In his extremely valuable paper on Miwok organization[51-v] Mr. Gifford also suggests a rival explanation in place of exogamy. The Miwok of California are organized in approximately exogamous moieties, and their nomenclature bears some resemblance to that of the Omaha. More particularly is the mother’s brother’s son (and his male descendants through males?) classed with the mother’s brother. According to Mr. Gifford, this is due to the custom of a man marrying, either polygamously or after his wife’s decease, the daughter of his wife’s brother. This form of marriage is actually practised among the Miwok in addition to the more generally diffused marriage with the mother’s brother’s daughter. Obviously, the facts of terminology are consistent both with this usage and with the moiety principle. Mr. Gifford objects that among the Miwok “there are no clan or moiety brothers and sisters, all relationship being based on blood and marriage ties.” This, however, is not the essential point. It does not matter whether the unrelated members are called brother or sister provided they are aligned together in the same social group; the very existence of such social groups implies a differential attitude towards fellow-members as compared with the rest of the tribe. That mere affiliation along moiety lines does not solve all the mysteries of Miwok terminology, is quite true since a sharp distinction is drawn between the mother’s brother’s daughter and the father’s sister’s daughter. Since both these relatives are eligible mates from the point of view of exogamy while as a matter of fact marriage with the paternal aunt’s daughter is prohibited, Mr. Gifford’s objection seems to be sustained. That is to say, here the social organization explains the classing together of certain relatives but not the exclusion of certain other relatives, while the specific marriage regulations of the tribe do account for this phenomenon. But on the other hand, the marriage rules fail where the moiety hypothesis succeeds. Why are the mother’s younger sister, who cannot be married, and the father’s brother’s wife classed with the marriageable cross-cousin and the wife’s brother’s daughter unless it is because they are all members of the same moiety?

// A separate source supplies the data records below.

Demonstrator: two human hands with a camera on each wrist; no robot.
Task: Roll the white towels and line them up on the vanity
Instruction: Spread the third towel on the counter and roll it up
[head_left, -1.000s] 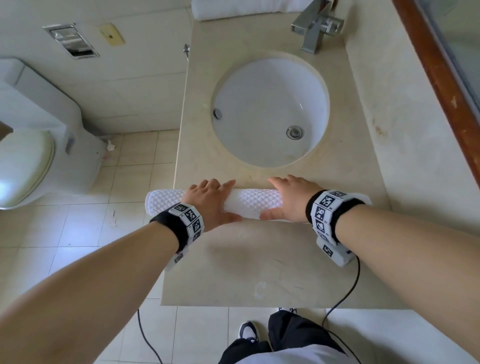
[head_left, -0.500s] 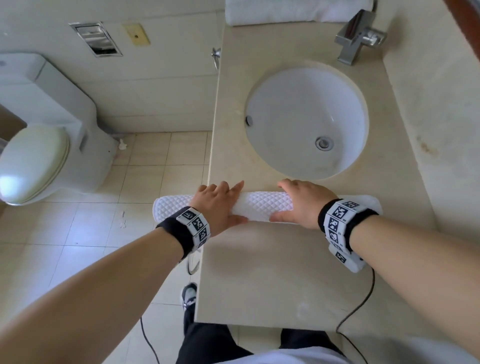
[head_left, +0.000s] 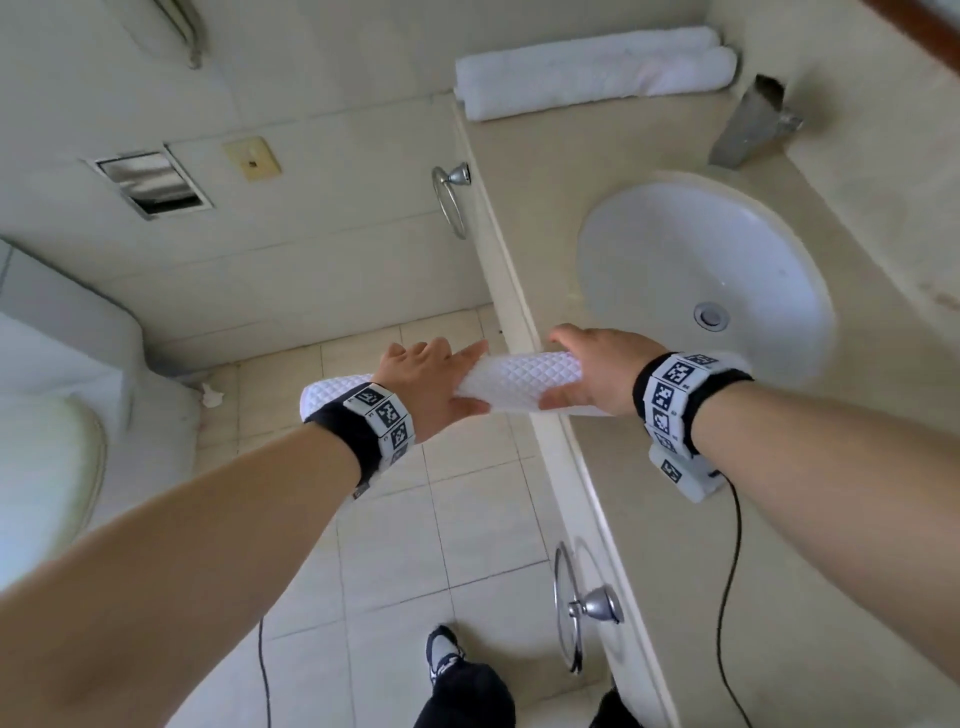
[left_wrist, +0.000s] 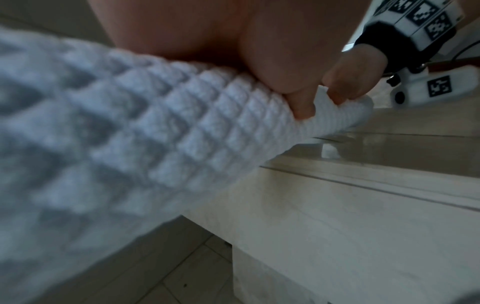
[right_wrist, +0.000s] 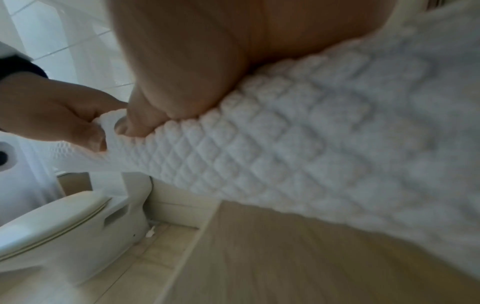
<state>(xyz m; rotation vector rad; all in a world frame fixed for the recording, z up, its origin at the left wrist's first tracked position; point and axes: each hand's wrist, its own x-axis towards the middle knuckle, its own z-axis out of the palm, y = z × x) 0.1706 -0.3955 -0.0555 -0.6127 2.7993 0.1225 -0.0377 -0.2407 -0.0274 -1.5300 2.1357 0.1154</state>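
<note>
A rolled white quilted towel (head_left: 519, 382) is held in the air across the left edge of the beige vanity (head_left: 727, 571). My left hand (head_left: 431, 389) grips its left part over the floor. My right hand (head_left: 592, 374) grips its right part above the counter near the sink. Both wrist views show a thumb under the quilted towel (left_wrist: 155, 123) (right_wrist: 285, 144) and fingers curled over it. Two more rolled white towels (head_left: 597, 73) lie side by side at the far end of the vanity.
A round white sink (head_left: 701, 280) sits in the counter, with a metal faucet (head_left: 753, 124) behind it. Towel rings (head_left: 452, 197) (head_left: 582, 608) hang on the vanity's side. A white toilet (head_left: 52, 441) stands at the left on the tiled floor (head_left: 441, 519).
Both hands have lifted the rolled towel off the counter and carried it leftward past the vanity edge. The head view has swung left, and the far rolled towels are now in view.
</note>
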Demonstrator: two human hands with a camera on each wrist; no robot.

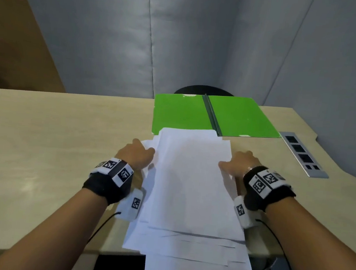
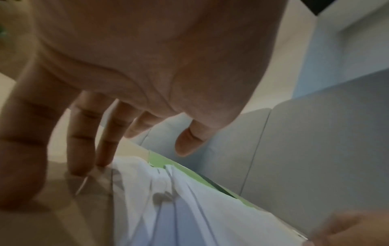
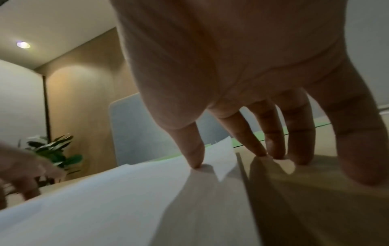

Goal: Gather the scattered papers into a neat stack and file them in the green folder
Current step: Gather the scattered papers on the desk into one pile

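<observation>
A loose pile of white papers point(image 1: 189, 190) lies in the middle of the table, its sheets fanned out of line and its near end hanging over the front edge. The green folder point(image 1: 181, 113) lies open and flat behind it, and the pile's far edge overlaps the folder's near edge. My left hand point(image 1: 137, 152) stands at the pile's left side, its straight fingers point(image 2: 105, 149) touching the edge of the papers point(image 2: 189, 216). My right hand point(image 1: 235, 164) is at the right side. Its thumb point(image 3: 195, 154) presses on the papers point(image 3: 105, 199) and its fingers point(image 3: 275, 146) touch the table beside them.
The light wooden table point(image 1: 53, 133) has a grey socket strip point(image 1: 303, 155) set in at the right. A black chair back point(image 1: 203, 89) shows behind the folder, in front of grey partition panels point(image 1: 182, 37). A plant point(image 3: 54, 149) stands off to the left.
</observation>
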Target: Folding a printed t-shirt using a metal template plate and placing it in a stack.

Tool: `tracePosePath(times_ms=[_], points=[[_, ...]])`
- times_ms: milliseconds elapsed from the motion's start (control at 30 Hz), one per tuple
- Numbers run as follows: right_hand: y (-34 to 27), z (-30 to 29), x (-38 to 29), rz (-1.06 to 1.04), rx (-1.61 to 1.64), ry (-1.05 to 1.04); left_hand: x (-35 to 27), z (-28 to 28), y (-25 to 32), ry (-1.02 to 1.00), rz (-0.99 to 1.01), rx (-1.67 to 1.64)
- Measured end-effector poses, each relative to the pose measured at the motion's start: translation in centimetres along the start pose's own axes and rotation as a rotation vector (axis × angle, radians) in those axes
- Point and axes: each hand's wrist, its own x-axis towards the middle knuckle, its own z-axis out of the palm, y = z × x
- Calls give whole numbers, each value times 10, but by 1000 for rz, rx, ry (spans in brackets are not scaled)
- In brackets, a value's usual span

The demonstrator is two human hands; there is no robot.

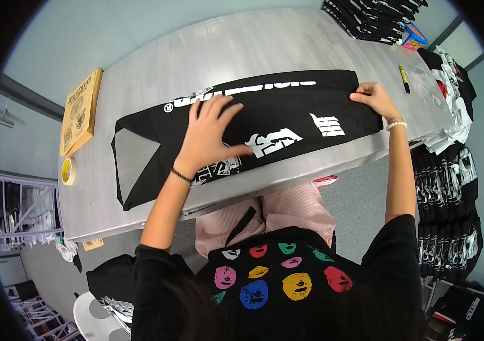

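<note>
A black T-shirt (267,106) with white prints lies folded lengthwise across the grey table (267,34). A grey triangle shows between its black edges at the left end. My left hand (212,136), fingers spread, is over the shirt's left half, near the printed lower edge; whether it presses on the cloth I cannot tell. At the shirt's right end, my right hand (372,99) pinches the edge of the cloth between thumb and fingers.
Brown printed packages (81,113) and a roll of tape (68,171) lie at the table's left. Folded black garments (372,19), a blue tub (415,36), a marker (404,79) and clear plastic (427,87) are at the right. More garments (446,213) hang or lie beyond the right end.
</note>
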Motion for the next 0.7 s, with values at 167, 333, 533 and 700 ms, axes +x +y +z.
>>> tracePosePath(times_ms=[167,333,533,700], points=[[-3,-6,1,4,-79,-5,-13,1,24,-234,77,-21],[1,8,-8,-31,-215,206,-18,5,21,-221,166,3],[3,7,-4,-225,10,352,-19,9,23,-258,182,-58],[10,18,6,-94,-219,235,-20,9,26,-240,222,-68]])
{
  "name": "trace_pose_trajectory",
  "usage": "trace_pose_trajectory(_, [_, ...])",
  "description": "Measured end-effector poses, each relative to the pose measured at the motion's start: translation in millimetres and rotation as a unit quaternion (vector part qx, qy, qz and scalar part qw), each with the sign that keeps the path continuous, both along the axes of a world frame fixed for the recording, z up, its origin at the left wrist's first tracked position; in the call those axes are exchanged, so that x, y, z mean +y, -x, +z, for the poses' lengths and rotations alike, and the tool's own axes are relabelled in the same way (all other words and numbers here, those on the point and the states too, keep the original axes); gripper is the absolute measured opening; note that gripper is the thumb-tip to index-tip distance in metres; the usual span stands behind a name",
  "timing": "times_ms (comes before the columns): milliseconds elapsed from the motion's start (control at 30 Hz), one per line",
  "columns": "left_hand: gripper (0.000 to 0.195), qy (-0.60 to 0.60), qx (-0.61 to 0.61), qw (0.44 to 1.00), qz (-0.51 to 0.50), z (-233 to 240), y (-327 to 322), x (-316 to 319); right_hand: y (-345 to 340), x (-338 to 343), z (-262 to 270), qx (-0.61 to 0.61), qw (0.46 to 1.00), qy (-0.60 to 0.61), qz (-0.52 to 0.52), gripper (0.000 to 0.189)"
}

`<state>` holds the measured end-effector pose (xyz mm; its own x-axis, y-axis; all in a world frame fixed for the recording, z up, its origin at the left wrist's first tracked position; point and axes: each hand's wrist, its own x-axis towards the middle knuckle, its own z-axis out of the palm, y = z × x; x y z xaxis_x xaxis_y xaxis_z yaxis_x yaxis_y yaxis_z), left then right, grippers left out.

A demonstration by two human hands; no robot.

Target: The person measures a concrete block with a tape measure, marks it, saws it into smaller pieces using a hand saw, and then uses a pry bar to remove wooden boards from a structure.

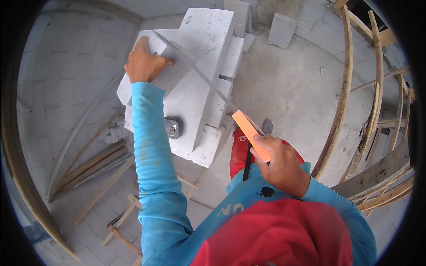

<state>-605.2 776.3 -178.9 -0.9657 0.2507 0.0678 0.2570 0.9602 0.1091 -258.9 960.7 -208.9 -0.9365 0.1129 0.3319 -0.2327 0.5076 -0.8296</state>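
Note:
My right hand grips the orange handle of a handsaw. Its thin metal blade, seen nearly edge-on, slants up and left across the white blocks, tip close to my left hand. That hand grips the far end of a pale aerated concrete block, thumb spread to one side. Whether the teeth touch this block cannot be made out. Beneath lies a long white block atop a stack. A tape measure rests on the blocks beside my left forearm.
More pale blocks are stacked below, and one block lies apart on the concrete floor. Long curved-looking timbers stand at right. Wooden planks lie at left beside a block wall. My shoe shows near the stack.

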Motion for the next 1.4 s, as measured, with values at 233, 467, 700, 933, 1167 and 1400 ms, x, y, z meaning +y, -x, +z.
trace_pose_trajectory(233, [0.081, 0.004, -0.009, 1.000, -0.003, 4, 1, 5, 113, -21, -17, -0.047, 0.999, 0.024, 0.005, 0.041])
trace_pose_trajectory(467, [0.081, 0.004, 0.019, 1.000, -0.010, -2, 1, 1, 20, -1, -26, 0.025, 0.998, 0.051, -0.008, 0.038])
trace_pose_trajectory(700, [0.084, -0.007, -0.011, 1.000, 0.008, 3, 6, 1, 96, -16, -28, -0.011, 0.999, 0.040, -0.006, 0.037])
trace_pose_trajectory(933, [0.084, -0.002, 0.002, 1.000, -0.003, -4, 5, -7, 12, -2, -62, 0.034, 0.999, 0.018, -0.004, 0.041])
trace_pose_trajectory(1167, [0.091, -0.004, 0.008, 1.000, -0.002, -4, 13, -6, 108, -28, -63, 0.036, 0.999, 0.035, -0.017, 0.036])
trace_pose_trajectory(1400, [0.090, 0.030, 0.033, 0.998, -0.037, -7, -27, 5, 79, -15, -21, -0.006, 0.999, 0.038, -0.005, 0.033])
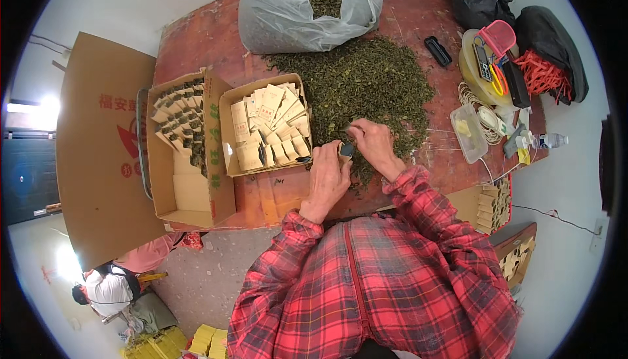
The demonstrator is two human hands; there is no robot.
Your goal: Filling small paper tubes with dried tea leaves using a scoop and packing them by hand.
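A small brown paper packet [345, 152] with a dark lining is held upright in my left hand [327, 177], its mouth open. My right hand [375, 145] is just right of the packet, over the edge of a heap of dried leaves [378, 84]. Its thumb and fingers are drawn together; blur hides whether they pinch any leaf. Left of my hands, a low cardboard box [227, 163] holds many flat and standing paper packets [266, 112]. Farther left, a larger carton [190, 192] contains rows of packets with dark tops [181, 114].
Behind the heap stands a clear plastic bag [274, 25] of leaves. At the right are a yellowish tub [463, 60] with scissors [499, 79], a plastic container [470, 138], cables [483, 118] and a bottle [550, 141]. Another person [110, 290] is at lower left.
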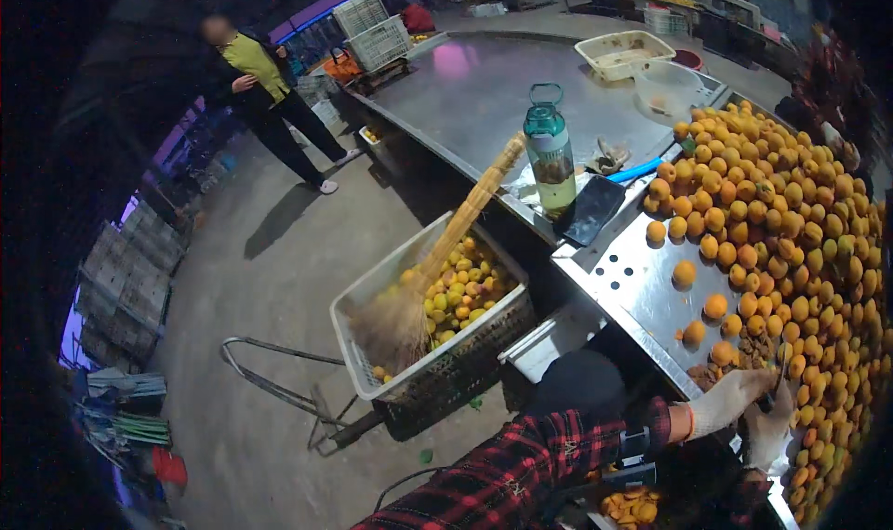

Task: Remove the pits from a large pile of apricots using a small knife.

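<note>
My left hand, in a pale knit glove, reaches over the near edge of a metal worktable. Close against it is my right hand, also gloved, its fingers around the dark handle of a thin-bladed tool that looks like a small knife. Whether my left fingers hold a fruit is hidden. Beyond both hands spreads a big heap of orange-yellow fruit, apparently apricots. A few single fruits lie apart from the heap. Brown scraps sit beside my left hand. Below the table edge are cut fruit pieces.
A straw broom leans across a fruit-filled crate on a hand cart. A bottle and a phone rest on the table, with a plastic basin farther back. Another person stands at left.
</note>
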A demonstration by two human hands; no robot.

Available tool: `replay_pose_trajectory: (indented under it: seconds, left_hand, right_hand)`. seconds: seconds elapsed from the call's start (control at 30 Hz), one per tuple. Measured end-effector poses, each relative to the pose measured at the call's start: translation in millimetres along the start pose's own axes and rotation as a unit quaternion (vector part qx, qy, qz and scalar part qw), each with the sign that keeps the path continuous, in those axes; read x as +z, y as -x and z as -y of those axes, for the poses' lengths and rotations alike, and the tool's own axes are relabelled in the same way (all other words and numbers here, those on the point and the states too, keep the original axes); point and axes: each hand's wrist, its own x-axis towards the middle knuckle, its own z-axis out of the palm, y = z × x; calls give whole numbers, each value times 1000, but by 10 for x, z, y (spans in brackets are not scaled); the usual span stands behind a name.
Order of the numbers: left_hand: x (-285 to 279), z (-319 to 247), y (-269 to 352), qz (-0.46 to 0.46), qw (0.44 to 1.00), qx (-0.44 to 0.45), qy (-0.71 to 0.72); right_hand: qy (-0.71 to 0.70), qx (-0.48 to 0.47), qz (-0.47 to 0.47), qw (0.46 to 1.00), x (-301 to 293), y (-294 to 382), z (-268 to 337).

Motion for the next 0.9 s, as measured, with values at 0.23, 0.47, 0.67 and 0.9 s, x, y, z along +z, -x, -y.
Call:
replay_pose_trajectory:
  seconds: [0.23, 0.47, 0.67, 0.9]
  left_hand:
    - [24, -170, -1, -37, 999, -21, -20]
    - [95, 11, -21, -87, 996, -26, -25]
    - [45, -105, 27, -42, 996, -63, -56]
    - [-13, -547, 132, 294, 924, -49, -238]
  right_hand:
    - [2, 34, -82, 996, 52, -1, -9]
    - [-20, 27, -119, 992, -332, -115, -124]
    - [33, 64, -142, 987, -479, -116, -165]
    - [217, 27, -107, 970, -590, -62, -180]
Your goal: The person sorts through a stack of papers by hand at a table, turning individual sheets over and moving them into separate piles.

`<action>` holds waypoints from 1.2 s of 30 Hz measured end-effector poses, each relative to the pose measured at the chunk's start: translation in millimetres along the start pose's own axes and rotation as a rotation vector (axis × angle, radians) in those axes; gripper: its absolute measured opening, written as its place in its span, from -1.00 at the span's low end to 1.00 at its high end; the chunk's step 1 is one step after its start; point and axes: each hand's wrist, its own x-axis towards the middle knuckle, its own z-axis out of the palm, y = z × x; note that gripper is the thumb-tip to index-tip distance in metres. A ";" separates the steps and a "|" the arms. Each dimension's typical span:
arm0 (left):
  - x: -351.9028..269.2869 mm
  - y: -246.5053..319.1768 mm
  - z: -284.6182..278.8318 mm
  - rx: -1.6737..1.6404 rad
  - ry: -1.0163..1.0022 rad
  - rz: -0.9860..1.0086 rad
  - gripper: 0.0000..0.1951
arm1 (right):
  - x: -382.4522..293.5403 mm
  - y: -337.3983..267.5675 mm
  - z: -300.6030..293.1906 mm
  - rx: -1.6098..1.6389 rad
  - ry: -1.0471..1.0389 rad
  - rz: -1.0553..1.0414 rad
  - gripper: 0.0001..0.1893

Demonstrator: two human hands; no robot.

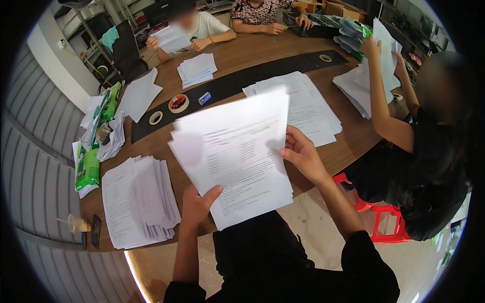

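Observation:
A small bundle of printed paper sheets (242,163) is held up between my two hands, its edges fanned unevenly. My left hand (202,202) grips the lower left edge, thumb on top. My right hand (303,153) grips the right edge, thumb in front and fingers partly hidden behind the paper. To the left on the wooden table (166,144) lies a thick stack of printed sheets (138,200), its layers staggered. Beyond the held bundle, another spread stack of printed sheets (310,110) lies on the table, partly covered from view.
Tape rolls (155,117), a bowl of red items (178,103) and a small blue box (204,98) sit on a black strip. A plastic cup (78,223) and phone (96,231) are at the left edge. A co-worker holds papers (382,57) at right; others sit opposite.

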 end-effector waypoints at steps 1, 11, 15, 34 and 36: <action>5.6 5.0 0.1 -0.004 0.010 0.003 -0.71 | 5.2 -9.9 8.4 0.119 -0.066 0.044 -0.39; 20.2 14.5 -9.1 -0.052 0.244 0.301 -0.66 | 17.4 -15.5 62.9 -0.056 0.082 -0.187 -0.58; 20.4 0.5 -3.8 -0.075 0.247 0.150 -0.67 | 23.2 5.6 71.9 -0.185 0.068 -0.228 -0.57; 15.5 -39.4 -8.2 -0.070 0.131 -0.124 -0.68 | 6.5 42.8 56.5 -0.122 0.055 0.194 -0.62; 4.2 -29.4 -6.9 -0.215 0.175 -0.134 -0.67 | 7.3 32.6 55.7 0.065 0.041 0.307 -0.60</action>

So far as the merging of a maternal uncle’s male descendants through males with the uncle himself is concerned, I do not see how any marriage rule would directly explain the extension of the term ad infinitum while moiety alignment at once renders it intelligible. An advantage which the exogamous principle enjoys over every special marriage rule is the universality of its sway over the population. An individual’s wife may not have a brother and her brother may not have a daughter for the husband to marry, but where exogamous groups exist every tribesman is by birth a member of a particular group.
To the subject of specific marriage rules I shall have to revert below. My position as to the Miwok nomenclature is that special regulations undoubtedly account for some of its features while the dual organization successfully explains others and more particularly the Omaha variant of the Dakota principle.
We may sum up our discussion of the Dakota principle with the statement that its distribution, coupled as it is with exogamous groups, supports the theory of an organic connection between the two phenomena. On the question which I have hitherto shelved, viz., whether it is exogamy in any form or more particularly the dual organization that gave rise to the features under discussion, I am at present unable to reach a definite decision. Though the distribution of the moiety is far more restricted than that of exogamous groups generally, there is no doubt that not a few elements of the Dakota principle are most readily derived from a dual organization. It remains for the future to determine what is the relative part taken by the multiple kin group and the moiety organization in fashioning kinship nomenclature.